**Work to be completed:** While you copy the lines below, skip the pictures and keep the rest exact.

(Data section begins)

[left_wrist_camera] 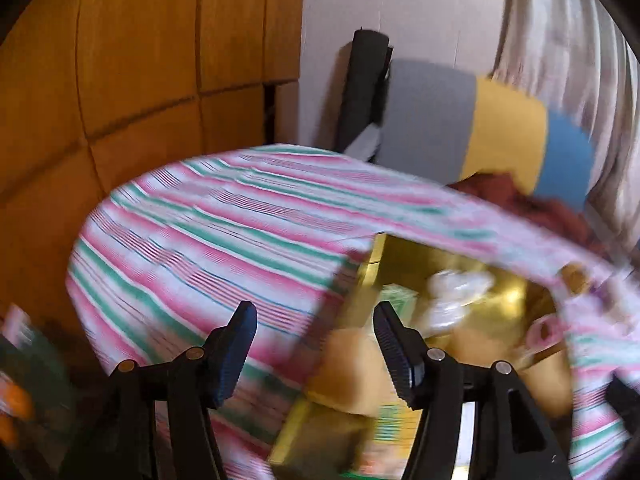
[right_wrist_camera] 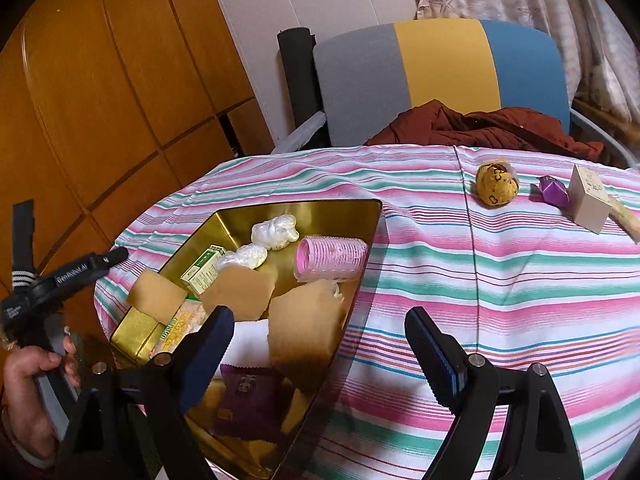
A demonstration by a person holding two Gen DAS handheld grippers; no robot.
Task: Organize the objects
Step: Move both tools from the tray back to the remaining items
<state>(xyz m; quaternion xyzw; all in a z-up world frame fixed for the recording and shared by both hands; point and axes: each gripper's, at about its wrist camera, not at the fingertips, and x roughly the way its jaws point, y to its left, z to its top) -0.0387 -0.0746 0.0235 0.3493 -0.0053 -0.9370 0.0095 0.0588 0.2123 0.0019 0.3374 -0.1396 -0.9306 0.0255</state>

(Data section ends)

**Solution to the exercise:**
[left_wrist_camera] 
[right_wrist_camera] 
A demonstration by a person holding two Gen DAS handheld grippers; no robot.
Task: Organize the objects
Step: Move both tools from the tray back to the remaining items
<state>(xyz m; quaternion xyzw; all in a z-up world frame fixed for the recording and shared by both hands; point and axes: each gripper's, at about its wrist camera, not at the fingertips, and x roughly the way its jaws point, y to its left, z to its top) -0.0387 -0.0746 0.0235 0.3493 -0.0053 -0.9370 0.0095 0.0588 0.2123 0.0019 0.3374 -0.1396 -0.9306 0.0255</state>

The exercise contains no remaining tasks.